After 18 years of negotiations, Russia won its bid for admission to the World Trade Organization on Friday. Its integration into the global trade body comes two decades after the collapse of the Soviet Union.

“This result of long and complex negotiation is favorable both for Russia and for all our future partners,” President Dmitri A. Medvedev said in a statement read to the Geneva conference by the first deputy prime minister, Igor I. Shuvalov.

Russia has six months to ratify its membership to become the WTO’s 154th member.

"The latest will be May," Shuvalov told Reuters at WTO's ministerial conference in Geneva, just after the WTO approved Russian’s bid for membership. "We need some time and we would like that process to be supported by the people."

WTO Benefits

Russia’s economy is valued at $1.9 trillion, and was the largest outside of the WTO. The accession will help lessen its dependence on energy exports that left the country’s economy seriously exposed to the oil price collapse in 2008.

Participation will promote Russia’s investments abroad by forming a more secure environment for foreign investors, who have complained of corruption, insecure property rights and weak rule of law, as well as aid in the expansion of Russian firms abroad.

"Better and improved allocation of resources within the country... from less competitive to more competitive industries" would be a major benefit to the country, Ivan Tchakarov, chief economist at Russian brokerage Renaissance Capital said to BBC.

Kirill Dmitriev, head of the Russian Direct Investment Fund, said that WTO membership could raise Russian growth by 10 per cent over the next five years and could help provide a solution to the European financial crisis.

“The way out of the European crisis is free trade and more cross-border investment,” Dmitreiv said to The Financial Times, calling the signing on Friday “a very important milestone”.

The WTO Director-General Pascal Lamy said that the accession of Russia to the WTO is a win-win deal, and that not only will it bolster the integration of the Russian Federation into the worldwide economy

“It will bring greater certainty and stability to business operators and trading partners. It is a contribution to the rule of trade law,” he said.

With Russia’s membership the WTO will cover 97 percent of world trade, and will propel the organization into greater universality in the coverage of global trade.

Path to Integration

In the past Russia’s negotiations have been a series of struggles. In 2009, negotiations were close to a result, but when Prime Minister Vladimir Putin launched a regional trade bloc with Kazakhstan and Belarus, it halted the accession process.

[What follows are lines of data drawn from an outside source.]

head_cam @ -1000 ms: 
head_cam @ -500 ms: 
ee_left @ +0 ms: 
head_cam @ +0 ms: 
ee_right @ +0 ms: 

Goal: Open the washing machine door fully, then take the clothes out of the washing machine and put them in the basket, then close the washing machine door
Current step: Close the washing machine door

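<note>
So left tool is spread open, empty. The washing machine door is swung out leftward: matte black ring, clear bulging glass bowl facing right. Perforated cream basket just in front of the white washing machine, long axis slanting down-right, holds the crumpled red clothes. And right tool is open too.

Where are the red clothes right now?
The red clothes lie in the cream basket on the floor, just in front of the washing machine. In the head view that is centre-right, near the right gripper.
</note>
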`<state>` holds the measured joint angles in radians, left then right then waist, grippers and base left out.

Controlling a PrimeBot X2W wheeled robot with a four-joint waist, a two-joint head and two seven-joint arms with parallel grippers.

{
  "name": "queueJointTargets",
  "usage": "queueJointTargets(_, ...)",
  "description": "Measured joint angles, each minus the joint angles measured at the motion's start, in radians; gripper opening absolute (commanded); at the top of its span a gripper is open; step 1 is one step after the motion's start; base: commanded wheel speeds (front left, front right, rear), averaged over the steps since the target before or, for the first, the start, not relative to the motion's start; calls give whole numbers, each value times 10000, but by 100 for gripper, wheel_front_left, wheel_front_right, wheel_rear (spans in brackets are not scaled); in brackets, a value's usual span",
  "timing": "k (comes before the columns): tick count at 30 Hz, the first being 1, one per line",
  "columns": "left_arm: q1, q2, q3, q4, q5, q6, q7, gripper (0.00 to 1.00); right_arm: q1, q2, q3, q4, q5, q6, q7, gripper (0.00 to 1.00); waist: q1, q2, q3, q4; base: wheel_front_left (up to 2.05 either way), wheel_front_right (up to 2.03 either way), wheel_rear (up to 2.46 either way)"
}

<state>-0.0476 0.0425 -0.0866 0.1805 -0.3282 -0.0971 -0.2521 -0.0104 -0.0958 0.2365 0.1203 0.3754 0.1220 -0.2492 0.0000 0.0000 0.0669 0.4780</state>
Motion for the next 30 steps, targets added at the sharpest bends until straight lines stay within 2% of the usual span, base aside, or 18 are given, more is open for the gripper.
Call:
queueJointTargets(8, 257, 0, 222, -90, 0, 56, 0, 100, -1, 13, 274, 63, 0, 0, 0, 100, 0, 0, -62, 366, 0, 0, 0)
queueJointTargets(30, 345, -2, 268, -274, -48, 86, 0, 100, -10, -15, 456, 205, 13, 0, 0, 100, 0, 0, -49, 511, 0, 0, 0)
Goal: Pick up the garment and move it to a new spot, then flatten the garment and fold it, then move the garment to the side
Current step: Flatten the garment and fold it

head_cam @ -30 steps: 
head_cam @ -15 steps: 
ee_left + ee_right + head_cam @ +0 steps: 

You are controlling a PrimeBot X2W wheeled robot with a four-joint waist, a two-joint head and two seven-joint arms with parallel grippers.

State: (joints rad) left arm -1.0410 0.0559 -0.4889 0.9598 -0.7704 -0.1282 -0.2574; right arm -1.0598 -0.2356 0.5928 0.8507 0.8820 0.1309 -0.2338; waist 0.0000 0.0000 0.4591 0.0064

The negotiation only resumed in 2010 and achieved significant advancement when Russia finalized terms with the United States and the European Union.

To formally become a WTO member, Russia will have to commit to certain rules and regulations and agree to the demands from existing members.

The Russian government agreed that in the years following accession, it will slash tariffs, do away with industrial subsidies and allow foreign companies greater entry into its domestic market.

“In acceding to the WTO, Russia embraces a series of rules and commitments that are the foundation of an open, transparent and non-discriminatory global trading system. This system provides important guarantees for Russia and for the 153 other Members of our organization,” Lamy said in the conference.

Elvira Nabiullina, Russia’s Economic Development Minister said the country had been awaiting its accession “for a long time.”

“In these difficult times, risks of protectionism are looming on the horizon and Russia will contribute to combat protectionism as a WTO member,” Elvira Nabiullina, Russian Economic Development Minister said.

Despite Russia’s 18 years of struggles to be a part of the WTO, Nabiullina concluded that the accession was not a finish line but a starting point for Russia.